Jul
02

Is Locked? 2017

Rediscovered one of my software projects from the space-year 2011: Is Locked

It's a little program that allows you to drag and drop files into it and it'll tell you if those files are currently locked (either by another program or Windows itself). I made this for myself as I wanted to quickly know which of the multitude of files I was transferring via FTP were complete.

Any unlocked files can be copied or moved to the clipboard (via a true FileDrop drag operation; not just a textual representation of their filenames) ready to be pasted into an Explorer or whatever window.

Needs a little bit more polishing and then I'll kick it out there; I managed to resist redoing the GUI to be a more modern flat-style, otherwise it may not get released again.

There's so many projects that are on the verge of completion but I just haven't bothered sorting out that last couple of percent.

Aug
03

VB Runtimes Pack, release 8 2017

Speaking of unexpected happenings, I got contacted a couple of days ago by someone asking me if the Visual Basic 6 Runtimes Pack was free for enterprise use (spoiler: it is).

The pack doesn't require me having to recompile anything using the Visual Basic 6 IDE, as I haven't had that thing installed in well over a decade, so I thought I'd repackage it in an updated installer.

Running the original VB Pack installer itself shows that it was littered with errors. Not errors in the files it was installing (well, maybe a couple - but more on that later), but in the instructions and license.

As with all of my software installers, there are three text documents the installer shows to the user.

There's the License that is shown at the very start which contains the licensing terms that must be agreed to before the installer will do its thing.

Second is the Before, which contains general information. In this case, it outlines what the pack is and what it'll install. Also included is the pack version and its release date, just like the other two docs.

Thirdly, and lastly, is the After. This is just a quick message letting the user know that everything is installed.

The problems are down to the site each document points to: they're wrong. As this pack was originally released way back in 2002, the URLs are pointing to my old site www.tnk-bootblock.co.uk as opposed to here.

Another problem is the release date.
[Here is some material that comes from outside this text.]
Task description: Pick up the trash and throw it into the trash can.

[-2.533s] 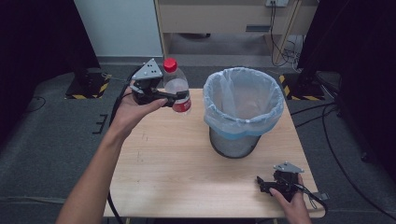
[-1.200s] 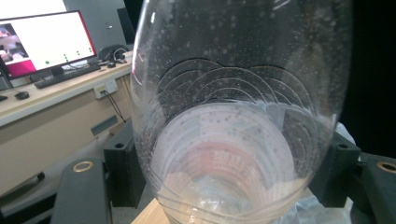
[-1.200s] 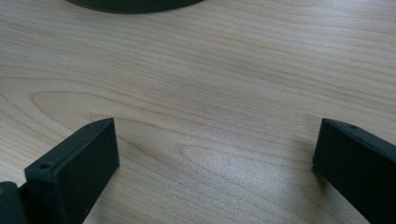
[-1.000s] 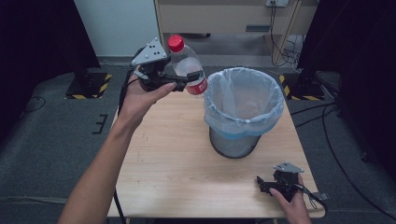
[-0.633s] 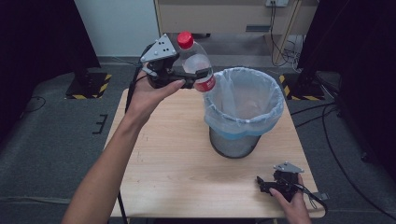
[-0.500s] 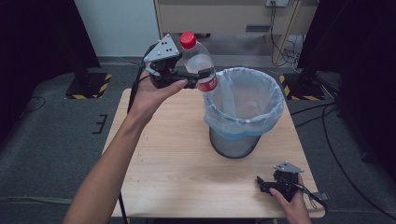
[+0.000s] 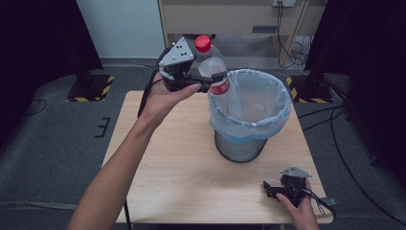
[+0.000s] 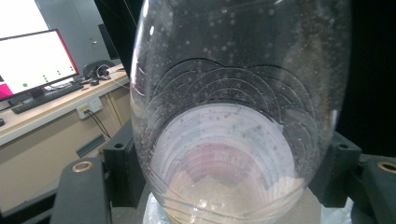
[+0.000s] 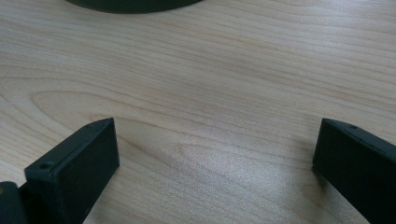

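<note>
A clear plastic bottle (image 7: 213, 67) with a red cap and a red label band hangs in the air, tilted, just over the left rim of the bin (image 7: 249, 120). My left gripper (image 7: 210, 82) is shut on its body. In the left gripper view the bottle (image 8: 233, 112) stands between the two black jaws, which press on its sides. The bin is a dark mesh basket lined with a pale blue bag, standing on the wooden table (image 7: 177, 172). My right gripper (image 7: 269, 188) rests near the table's front right corner, its jaws (image 9: 215, 172) wide apart over bare wood.
The bin's dark base (image 9: 135, 3) shows at the top of the right gripper view. Past the table's far edge lie grey floor, black stands with yellow-striped feet (image 7: 91, 88) and a wooden cabinet with cables (image 7: 287, 28).
My left gripper has carried the bottle up and to the right, from the table's far left corner to the bin's left rim. The right gripper has stayed in place.
</note>
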`<state>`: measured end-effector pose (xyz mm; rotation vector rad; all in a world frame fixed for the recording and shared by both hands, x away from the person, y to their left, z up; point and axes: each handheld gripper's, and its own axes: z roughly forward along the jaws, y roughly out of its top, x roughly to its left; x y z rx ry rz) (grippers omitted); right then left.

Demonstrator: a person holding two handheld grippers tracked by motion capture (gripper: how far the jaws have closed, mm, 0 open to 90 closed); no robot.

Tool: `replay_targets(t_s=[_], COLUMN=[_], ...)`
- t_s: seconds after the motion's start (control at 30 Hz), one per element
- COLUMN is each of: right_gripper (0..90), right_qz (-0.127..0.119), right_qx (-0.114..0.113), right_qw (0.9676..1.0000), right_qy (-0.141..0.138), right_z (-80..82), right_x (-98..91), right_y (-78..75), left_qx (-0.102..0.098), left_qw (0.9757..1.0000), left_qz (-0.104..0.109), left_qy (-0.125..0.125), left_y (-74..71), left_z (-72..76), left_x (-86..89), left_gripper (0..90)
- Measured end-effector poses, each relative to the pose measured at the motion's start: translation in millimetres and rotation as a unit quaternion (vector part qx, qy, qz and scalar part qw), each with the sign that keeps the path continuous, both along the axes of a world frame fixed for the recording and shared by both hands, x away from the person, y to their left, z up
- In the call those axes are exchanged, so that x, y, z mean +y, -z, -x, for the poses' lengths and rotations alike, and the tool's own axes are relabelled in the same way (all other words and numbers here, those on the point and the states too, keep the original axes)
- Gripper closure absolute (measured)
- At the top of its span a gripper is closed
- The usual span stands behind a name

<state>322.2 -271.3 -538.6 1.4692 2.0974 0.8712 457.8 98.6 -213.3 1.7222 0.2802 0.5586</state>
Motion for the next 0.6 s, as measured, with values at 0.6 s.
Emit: replay_targets(t_s=[0.6], right_gripper=[0.3], right_qz=[0.001], right_qx=[-0.001], right_qw=[1.0], right_qy=[-0.001], right_z=[-0.3], right_x=[-0.3], right_y=[0.0], left_qx=[0.018], left_qw=[0.9997], left_qz=[-0.005], left_qy=[0.013], left_y=[21.2], left_z=[-12.1], left_x=[-23.9], left_gripper=[26.5])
Each of the three documents mentioned above have entirely different dates! No idea how that happened.

Oh, the file errors that I alluded to above. There was a note in the Before text saying that any .dll registration errors that occur can safely be ignored. While setting other properties within the installer, I noticed there was a flag for ignoring any errors that are thrown during the regsvr process. Now that flag is enabled so the errors are no longer shown, if they indeed occur at all this time around.
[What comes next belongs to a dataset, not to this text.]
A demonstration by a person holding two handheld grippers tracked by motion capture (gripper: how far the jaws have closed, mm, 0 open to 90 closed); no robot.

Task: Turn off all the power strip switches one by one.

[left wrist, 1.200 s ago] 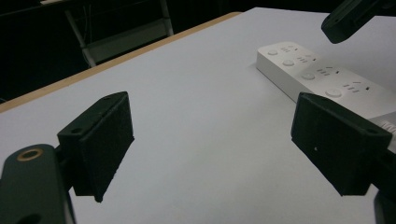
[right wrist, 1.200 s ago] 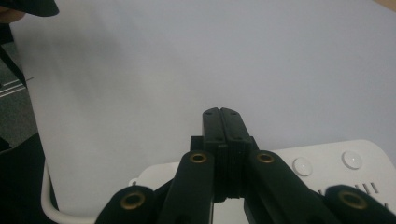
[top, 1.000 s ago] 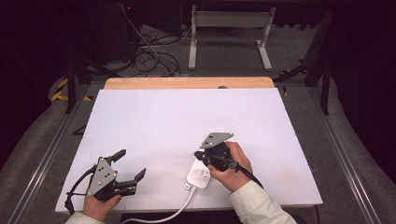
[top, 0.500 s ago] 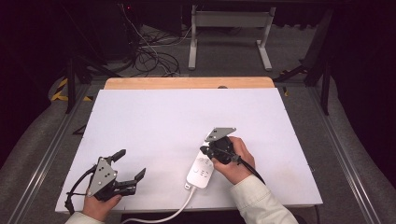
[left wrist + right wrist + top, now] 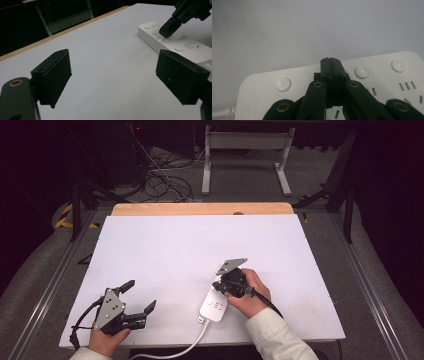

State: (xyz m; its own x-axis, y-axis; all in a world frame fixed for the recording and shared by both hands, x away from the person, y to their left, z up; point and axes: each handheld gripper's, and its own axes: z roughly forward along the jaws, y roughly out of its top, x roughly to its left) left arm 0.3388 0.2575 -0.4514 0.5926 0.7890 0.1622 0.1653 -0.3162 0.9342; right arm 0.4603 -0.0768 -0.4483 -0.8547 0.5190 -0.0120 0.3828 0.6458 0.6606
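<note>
A white power strip (image 5: pixel 214 308) lies flat near the front of the white table (image 5: pixel 200 245), its white cord (image 5: pixel 175 351) trailing off the near edge. My right gripper (image 5: pixel 218 286) points down at the strip's far end, jaws shut with nothing between them. In the right gripper view the closed tips (image 5: pixel 330 61) rest on the power strip (image 5: pixel 262 82) between two round buttons (image 5: pixel 283 83) (image 5: pixel 361 71). My left gripper (image 5: pixel 141 295) lies open at the front left, apart from the strip. In the left gripper view its jaws (image 5: pixel 112 75) stand wide, and the right gripper (image 5: pixel 166 31) touches the power strip (image 5: pixel 190 50).
A wooden strip (image 5: pixel 200 209) runs along the table's far edge. Behind the table are a metal stand (image 5: pixel 245 155) and tangled cables (image 5: pixel 160 180) on the floor. Bare white tabletop stretches across the middle and the back.
My right gripper has sunk a little onto the far end of the power strip. The left gripper and the strip have stayed where they were.
</note>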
As well as general quality control, I wanted to get this site properly advertised in there as there is a huge amount of downloads of that pack. It seems people and companies just tell their customers to download the installer from my site. I might as well get a little bit of advertisement from it as it's not exactly like I'm gaining anything.

Aug
06

Documentation - is it worth it? 2017

It feels like I should be writing another post as it's been a few days. While that's technically true, there's been posts every day now but they were actually written earlier in the week and published once per day with the new timed publish update.

So I'll write a quick post about documentation. Specifically, the FileSieve documentation.

I haven't done any programming for the past couple of days and so thought I should at least do something, and that something was some FileSieve docs. I remembered a thing: a couple of days ago I looked at the Analytics for the FS documentation and it appears hardly anyone even looks at it.

So, really; am I just wasting my time with it? Honestly... yes, I think I am. I started reworking the single Automation page into an entire section before this realisation and now I'm starting to wonder if there's any point? Unlike a lot of the rest of the application, automation requires documentation.

Maybe I should just shove out the required info (and not bother polishing it all up) and be done with it and spend any other FileSieve time on the application itself.